What the task requires: Your answer should consist of every line in the records that holds "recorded".

*** Opening of Data under study ***

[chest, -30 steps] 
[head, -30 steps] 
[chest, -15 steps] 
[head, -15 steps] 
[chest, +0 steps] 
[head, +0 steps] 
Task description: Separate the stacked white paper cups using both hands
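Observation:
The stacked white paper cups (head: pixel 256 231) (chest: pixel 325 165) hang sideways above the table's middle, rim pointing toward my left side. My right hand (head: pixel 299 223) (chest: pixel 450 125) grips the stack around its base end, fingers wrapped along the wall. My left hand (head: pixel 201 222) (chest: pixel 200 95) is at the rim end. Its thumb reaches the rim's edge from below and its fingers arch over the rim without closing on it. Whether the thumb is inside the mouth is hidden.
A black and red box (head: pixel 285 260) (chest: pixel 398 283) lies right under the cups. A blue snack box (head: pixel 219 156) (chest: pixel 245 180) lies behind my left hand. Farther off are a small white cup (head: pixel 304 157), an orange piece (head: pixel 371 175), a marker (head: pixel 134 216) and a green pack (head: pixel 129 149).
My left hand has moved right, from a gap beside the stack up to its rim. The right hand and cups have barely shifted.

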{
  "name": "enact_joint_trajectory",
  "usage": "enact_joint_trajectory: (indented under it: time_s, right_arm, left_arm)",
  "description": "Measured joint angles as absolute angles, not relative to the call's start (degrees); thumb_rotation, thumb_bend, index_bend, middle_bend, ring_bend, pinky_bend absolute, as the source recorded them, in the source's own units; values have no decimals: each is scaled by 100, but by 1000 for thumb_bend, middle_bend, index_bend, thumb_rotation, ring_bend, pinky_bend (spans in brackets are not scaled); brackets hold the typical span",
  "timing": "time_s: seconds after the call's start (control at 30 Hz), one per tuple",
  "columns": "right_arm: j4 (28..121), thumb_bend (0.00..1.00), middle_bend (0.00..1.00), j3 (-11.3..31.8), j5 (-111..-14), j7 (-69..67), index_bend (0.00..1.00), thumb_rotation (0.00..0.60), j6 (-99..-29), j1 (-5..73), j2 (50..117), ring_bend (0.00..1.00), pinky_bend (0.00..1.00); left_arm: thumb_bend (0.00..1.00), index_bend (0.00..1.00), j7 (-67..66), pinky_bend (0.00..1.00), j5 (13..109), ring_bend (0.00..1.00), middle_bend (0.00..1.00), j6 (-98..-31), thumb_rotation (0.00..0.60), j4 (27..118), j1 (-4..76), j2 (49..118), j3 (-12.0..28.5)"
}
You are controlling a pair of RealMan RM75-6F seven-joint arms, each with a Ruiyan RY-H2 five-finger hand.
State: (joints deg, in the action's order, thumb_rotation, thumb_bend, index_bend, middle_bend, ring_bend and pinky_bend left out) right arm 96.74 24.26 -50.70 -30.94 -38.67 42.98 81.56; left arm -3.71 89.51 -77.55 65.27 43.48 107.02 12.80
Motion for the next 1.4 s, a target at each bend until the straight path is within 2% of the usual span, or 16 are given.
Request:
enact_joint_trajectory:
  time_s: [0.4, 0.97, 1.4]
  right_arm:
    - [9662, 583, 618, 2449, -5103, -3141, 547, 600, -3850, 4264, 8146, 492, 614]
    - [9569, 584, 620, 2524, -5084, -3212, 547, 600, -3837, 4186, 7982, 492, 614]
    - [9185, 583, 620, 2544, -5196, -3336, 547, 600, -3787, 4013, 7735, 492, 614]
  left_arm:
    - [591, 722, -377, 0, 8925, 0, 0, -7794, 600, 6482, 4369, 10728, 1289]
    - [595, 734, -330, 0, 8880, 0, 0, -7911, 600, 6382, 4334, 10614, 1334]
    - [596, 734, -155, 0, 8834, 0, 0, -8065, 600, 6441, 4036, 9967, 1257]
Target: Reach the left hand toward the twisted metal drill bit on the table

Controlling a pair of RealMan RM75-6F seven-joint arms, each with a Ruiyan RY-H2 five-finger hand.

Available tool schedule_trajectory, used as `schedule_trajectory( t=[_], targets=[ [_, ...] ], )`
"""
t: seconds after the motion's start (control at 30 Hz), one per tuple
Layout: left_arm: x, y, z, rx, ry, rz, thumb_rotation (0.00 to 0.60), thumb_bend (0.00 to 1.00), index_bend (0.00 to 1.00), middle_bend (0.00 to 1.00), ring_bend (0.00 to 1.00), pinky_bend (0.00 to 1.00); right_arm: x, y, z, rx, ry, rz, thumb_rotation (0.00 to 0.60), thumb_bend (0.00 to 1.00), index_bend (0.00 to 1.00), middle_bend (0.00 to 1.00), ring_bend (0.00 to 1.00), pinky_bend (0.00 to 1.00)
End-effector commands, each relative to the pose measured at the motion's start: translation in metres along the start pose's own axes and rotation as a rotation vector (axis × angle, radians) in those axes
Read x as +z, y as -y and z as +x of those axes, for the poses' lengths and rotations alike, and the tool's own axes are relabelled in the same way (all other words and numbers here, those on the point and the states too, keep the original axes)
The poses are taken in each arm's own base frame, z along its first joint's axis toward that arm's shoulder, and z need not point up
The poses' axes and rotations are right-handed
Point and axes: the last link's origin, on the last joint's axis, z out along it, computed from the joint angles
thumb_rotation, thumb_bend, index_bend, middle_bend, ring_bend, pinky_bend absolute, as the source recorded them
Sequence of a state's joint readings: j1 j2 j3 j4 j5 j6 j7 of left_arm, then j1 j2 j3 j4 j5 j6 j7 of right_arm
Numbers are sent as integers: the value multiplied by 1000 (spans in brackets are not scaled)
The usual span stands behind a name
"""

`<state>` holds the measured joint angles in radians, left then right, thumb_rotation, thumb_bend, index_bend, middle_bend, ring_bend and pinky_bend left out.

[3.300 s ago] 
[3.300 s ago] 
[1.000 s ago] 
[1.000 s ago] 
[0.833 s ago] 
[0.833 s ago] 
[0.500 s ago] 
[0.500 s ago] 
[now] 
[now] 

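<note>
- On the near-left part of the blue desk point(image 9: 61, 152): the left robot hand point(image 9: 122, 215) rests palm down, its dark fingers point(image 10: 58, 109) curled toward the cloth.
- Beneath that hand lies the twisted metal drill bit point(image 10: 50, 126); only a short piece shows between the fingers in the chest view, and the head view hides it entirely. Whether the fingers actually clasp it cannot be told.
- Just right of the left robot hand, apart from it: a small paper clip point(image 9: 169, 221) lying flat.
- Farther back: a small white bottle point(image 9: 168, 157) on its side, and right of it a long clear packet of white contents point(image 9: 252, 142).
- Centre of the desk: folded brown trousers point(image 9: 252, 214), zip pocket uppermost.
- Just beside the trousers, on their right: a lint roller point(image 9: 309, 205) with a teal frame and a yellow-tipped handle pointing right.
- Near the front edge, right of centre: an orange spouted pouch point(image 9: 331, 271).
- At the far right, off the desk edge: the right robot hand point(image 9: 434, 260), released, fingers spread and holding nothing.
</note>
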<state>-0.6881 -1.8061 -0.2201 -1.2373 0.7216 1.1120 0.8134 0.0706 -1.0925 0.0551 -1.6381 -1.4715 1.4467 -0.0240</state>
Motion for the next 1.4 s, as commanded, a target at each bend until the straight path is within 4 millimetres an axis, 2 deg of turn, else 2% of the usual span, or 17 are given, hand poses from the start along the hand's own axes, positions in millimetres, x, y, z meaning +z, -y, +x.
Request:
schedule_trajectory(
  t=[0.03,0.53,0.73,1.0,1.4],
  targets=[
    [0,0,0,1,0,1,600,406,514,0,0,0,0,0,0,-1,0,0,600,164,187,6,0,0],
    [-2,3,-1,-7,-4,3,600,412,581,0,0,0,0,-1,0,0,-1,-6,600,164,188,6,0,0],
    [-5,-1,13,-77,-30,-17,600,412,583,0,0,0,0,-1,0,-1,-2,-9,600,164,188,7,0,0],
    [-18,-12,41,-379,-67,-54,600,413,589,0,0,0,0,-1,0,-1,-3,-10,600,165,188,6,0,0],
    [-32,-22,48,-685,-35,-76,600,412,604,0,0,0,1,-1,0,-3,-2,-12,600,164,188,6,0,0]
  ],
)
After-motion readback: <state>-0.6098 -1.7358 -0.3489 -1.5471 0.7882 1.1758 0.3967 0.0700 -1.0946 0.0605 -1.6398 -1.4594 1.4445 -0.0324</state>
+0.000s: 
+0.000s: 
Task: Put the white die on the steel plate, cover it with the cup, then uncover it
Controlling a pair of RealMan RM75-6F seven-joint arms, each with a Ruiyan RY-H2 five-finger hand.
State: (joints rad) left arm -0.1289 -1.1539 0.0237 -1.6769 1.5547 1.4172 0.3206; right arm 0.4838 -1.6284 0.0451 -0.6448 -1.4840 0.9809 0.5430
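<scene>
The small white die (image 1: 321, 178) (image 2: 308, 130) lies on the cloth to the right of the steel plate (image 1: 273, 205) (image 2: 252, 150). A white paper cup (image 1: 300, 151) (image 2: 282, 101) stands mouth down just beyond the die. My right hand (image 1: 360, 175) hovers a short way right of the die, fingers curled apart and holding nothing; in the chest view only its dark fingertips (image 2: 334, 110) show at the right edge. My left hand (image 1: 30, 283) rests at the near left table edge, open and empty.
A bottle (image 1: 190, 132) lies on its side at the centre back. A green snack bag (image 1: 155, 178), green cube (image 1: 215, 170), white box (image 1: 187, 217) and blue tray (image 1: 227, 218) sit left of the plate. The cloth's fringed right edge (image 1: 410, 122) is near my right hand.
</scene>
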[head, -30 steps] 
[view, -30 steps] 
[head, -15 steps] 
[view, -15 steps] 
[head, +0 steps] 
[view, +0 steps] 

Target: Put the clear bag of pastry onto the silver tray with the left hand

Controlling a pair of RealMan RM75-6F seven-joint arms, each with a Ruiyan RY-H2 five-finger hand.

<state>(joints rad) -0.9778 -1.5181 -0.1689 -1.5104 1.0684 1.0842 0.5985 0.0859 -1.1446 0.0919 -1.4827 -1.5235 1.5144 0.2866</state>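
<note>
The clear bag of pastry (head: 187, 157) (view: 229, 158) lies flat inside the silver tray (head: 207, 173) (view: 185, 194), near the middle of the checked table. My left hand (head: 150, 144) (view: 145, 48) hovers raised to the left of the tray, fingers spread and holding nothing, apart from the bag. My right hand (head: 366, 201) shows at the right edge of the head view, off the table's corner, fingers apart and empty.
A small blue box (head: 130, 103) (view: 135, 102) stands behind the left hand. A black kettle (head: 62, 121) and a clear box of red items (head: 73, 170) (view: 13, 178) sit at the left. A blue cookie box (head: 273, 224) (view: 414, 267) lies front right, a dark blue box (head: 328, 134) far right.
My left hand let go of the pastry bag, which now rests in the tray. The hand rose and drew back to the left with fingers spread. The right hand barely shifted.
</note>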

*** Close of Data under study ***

Output for this task:
  "description": "Measured joint angles as absolute angles, not relative to the call's start (degrees); thumb_rotation, thumb_bend, index_bend, middle_bend, ring_bend, pinky_bend absolute, as the source recorded them, in the source's own units; values have no decimals: each is scaled by 100, but by 1000 for thumb_bend, middle_bend, index_bend, thumb_rotation, ring_bend, pinky_bend (spans in brackets are not scaled); brackets hold the typical span",
thumb_rotation, thumb_bend, index_bend, middle_bend, ring_bend, pinky_bend absolute, as the source recorded them

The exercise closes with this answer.